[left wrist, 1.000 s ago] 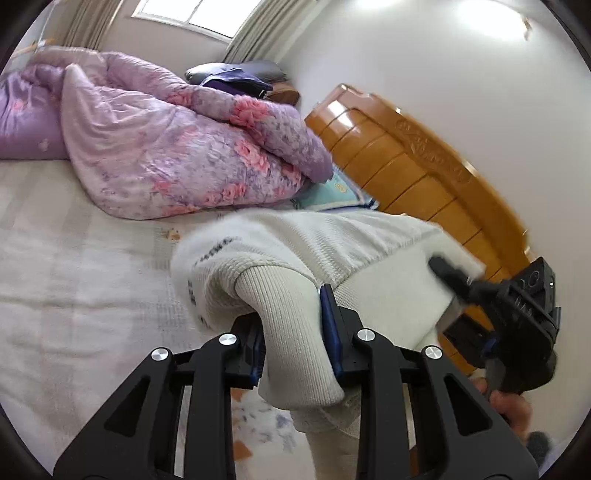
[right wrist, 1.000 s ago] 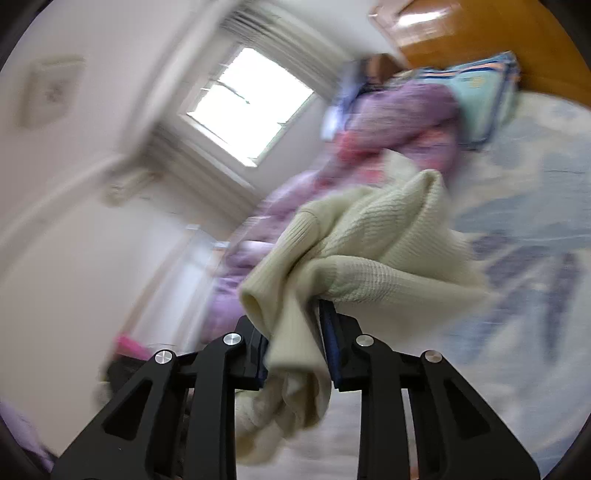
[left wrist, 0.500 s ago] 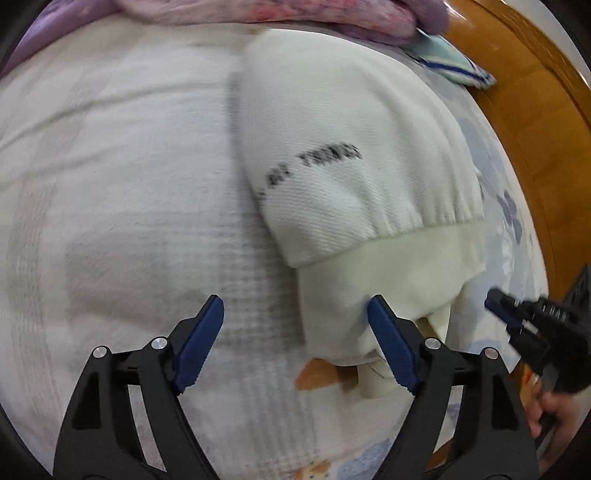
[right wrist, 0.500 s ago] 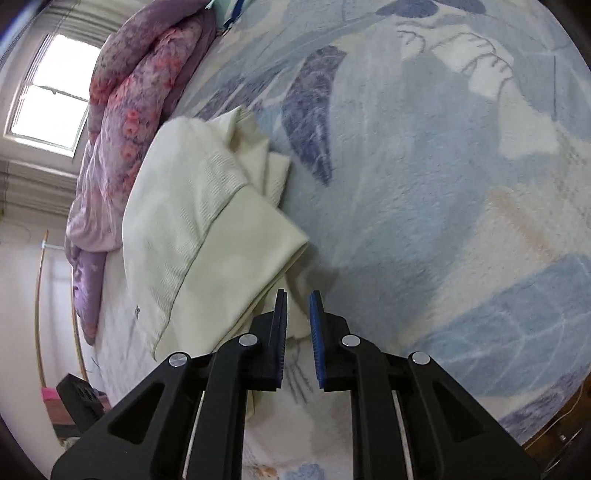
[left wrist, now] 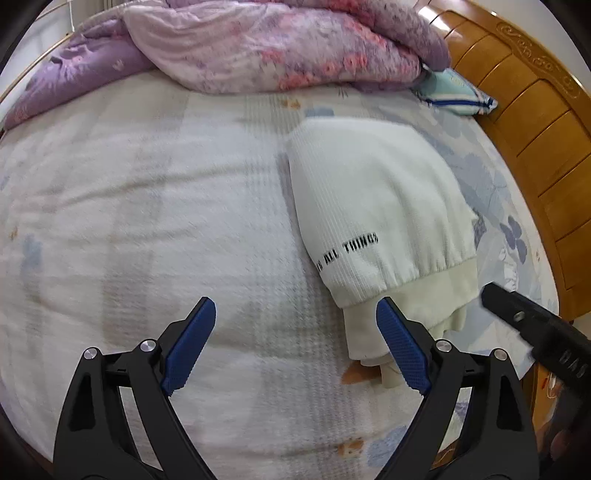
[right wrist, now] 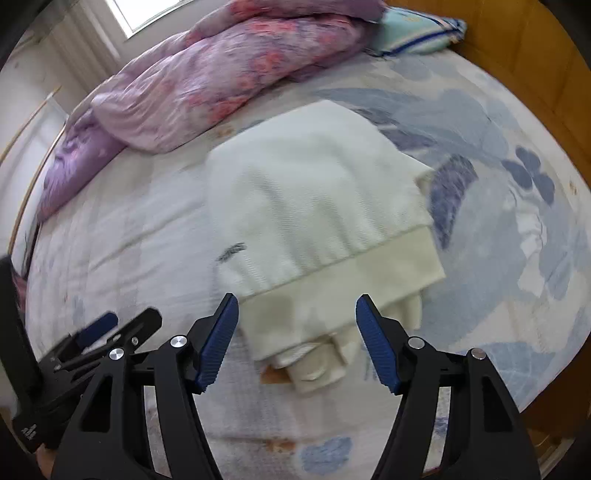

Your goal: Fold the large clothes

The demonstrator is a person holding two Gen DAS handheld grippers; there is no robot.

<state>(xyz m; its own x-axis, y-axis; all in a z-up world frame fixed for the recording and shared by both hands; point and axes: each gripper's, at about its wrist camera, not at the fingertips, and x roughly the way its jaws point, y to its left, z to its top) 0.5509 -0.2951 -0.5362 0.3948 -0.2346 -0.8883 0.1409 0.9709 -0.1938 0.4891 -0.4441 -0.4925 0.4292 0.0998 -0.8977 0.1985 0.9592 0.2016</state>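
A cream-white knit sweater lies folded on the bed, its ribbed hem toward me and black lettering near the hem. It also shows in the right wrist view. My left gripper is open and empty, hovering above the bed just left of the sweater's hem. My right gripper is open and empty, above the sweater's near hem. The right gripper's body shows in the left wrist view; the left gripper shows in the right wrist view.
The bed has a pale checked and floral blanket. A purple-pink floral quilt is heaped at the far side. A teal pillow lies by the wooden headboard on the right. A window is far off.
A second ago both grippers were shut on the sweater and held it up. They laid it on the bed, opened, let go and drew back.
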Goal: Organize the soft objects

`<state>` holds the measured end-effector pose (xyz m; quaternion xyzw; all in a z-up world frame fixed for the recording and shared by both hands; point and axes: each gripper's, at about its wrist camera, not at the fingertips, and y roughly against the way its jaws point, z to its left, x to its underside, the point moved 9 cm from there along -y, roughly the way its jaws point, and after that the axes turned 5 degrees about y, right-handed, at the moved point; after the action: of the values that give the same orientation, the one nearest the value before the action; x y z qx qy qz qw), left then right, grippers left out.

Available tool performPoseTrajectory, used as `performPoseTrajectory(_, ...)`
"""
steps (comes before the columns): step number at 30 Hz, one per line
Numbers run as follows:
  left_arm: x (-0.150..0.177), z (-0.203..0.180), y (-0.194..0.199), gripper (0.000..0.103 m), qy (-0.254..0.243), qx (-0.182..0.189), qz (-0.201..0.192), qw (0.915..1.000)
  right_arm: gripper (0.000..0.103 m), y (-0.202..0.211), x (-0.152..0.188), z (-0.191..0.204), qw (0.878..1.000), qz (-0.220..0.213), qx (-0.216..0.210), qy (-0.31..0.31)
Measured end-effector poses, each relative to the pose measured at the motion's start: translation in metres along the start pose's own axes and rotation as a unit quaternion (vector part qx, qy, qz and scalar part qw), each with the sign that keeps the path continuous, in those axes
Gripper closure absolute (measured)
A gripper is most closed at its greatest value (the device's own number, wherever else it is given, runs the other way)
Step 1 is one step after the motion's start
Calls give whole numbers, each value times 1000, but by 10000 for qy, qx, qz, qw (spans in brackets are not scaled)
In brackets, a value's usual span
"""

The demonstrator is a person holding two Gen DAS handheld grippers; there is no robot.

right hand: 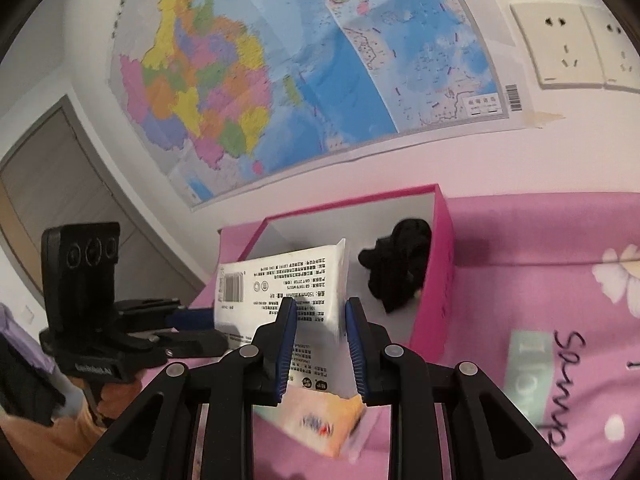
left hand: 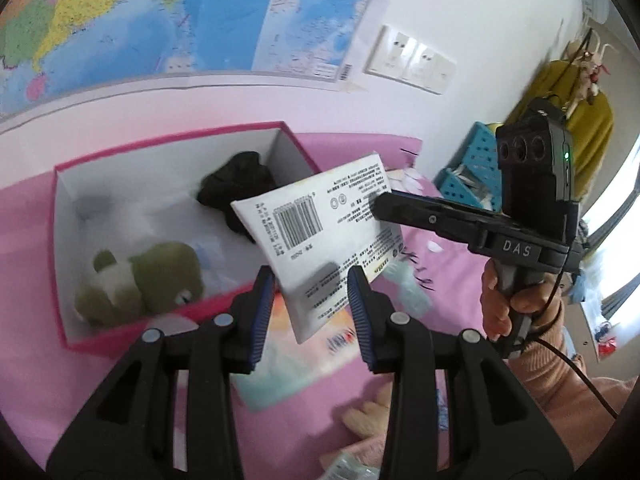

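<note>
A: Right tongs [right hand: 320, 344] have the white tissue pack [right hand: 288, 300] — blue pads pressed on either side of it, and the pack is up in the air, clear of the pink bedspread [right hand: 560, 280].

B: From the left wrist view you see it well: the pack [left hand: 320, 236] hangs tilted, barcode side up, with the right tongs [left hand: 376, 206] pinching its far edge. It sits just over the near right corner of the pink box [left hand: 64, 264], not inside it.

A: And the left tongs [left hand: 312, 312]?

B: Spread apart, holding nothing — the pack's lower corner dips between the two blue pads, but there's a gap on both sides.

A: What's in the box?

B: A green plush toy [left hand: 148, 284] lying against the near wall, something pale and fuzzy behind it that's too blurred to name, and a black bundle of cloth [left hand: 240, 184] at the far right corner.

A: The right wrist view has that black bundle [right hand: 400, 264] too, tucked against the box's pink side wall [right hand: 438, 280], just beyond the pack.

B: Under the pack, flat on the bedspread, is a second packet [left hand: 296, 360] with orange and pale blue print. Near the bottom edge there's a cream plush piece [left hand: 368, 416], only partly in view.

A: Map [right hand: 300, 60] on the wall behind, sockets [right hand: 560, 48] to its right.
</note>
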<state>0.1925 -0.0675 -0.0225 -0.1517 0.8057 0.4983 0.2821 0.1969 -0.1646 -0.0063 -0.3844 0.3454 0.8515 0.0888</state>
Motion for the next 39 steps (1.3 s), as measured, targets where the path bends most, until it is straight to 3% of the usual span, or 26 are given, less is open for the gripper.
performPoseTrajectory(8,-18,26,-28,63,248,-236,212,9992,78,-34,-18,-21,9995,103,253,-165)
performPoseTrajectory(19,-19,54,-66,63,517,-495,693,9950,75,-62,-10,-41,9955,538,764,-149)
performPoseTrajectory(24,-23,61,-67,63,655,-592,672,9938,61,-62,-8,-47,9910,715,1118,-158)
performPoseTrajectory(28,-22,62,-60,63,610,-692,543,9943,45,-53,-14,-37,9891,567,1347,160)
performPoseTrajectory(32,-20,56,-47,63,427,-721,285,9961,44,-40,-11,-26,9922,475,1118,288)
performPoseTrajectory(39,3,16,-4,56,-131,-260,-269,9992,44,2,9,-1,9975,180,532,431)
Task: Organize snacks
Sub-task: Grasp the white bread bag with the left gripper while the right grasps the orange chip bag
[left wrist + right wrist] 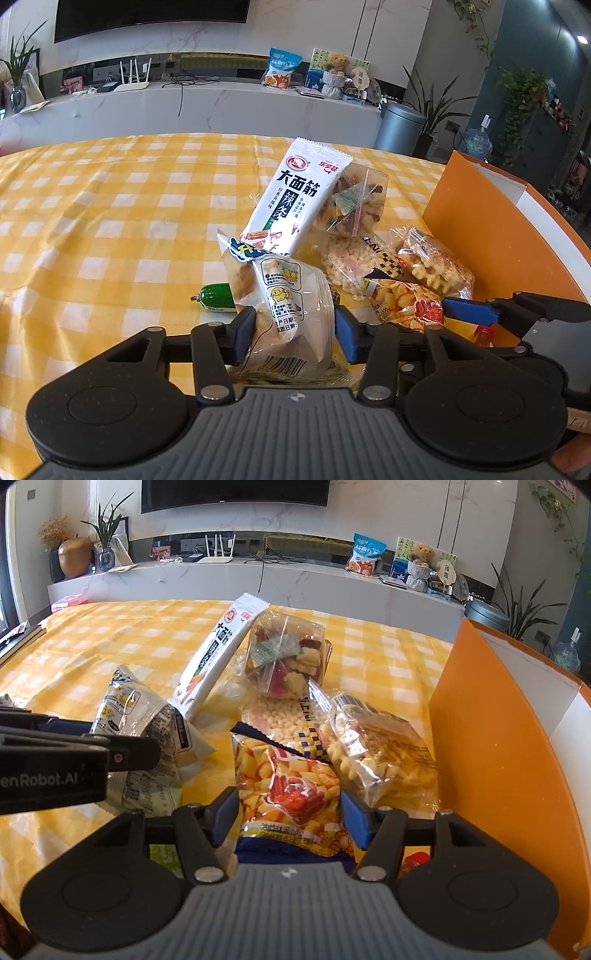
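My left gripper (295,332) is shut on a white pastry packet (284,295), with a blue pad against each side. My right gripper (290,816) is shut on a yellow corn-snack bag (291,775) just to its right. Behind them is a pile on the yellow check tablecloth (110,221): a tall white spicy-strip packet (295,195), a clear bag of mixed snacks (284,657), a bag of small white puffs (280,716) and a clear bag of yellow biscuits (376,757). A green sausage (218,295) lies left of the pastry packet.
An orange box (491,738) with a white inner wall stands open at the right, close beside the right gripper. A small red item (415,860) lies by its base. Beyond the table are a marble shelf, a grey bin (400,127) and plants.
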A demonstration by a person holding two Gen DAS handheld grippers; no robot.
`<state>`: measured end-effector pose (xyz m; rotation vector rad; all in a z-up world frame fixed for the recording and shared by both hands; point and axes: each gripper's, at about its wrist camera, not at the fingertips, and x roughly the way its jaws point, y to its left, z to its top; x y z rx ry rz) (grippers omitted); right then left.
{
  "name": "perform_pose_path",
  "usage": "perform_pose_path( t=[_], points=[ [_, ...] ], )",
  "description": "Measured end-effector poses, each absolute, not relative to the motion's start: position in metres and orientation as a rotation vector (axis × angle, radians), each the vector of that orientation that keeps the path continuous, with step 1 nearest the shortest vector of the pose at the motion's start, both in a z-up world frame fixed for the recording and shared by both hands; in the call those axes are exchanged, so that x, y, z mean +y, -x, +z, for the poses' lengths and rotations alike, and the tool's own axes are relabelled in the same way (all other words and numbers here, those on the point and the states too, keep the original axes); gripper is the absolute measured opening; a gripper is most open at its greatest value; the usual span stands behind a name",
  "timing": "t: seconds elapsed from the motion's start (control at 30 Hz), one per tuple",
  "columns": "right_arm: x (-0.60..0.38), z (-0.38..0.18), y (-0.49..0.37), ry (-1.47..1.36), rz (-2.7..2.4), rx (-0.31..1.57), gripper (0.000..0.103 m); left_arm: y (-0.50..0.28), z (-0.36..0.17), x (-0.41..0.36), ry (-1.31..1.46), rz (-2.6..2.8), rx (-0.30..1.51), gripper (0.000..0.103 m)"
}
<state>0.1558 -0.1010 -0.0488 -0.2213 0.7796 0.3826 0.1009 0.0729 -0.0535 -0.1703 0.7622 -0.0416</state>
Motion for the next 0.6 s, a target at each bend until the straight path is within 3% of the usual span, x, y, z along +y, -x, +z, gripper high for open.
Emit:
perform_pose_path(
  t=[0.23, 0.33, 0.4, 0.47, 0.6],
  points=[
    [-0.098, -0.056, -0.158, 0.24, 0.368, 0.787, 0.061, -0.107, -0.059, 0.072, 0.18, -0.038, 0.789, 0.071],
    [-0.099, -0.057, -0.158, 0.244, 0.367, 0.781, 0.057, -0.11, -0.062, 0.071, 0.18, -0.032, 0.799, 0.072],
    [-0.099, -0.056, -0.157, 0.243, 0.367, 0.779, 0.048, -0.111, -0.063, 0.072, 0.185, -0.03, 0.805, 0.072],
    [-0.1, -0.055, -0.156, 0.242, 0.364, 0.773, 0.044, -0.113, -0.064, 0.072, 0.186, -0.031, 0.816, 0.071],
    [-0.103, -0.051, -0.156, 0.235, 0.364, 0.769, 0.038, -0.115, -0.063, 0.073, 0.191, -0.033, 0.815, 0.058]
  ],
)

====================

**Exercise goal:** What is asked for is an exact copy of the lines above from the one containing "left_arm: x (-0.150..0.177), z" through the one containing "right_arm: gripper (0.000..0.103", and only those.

**Solution to the exercise:**
  left_arm: x (-0.150..0.177), z (-0.203..0.180), y (-0.194..0.199), gripper (0.000..0.103 m), qy (-0.254..0.243), qx (-0.182..0.189), qz (-0.201..0.192), qw (0.915..1.000)
  right_arm: gripper (0.000..0.103 m), y (-0.202..0.211), x (-0.152..0.188), z (-0.191..0.204), qw (0.878..1.000), qz (-0.220..0.213), qx (-0.216..0.210), qy (-0.31..0.31)

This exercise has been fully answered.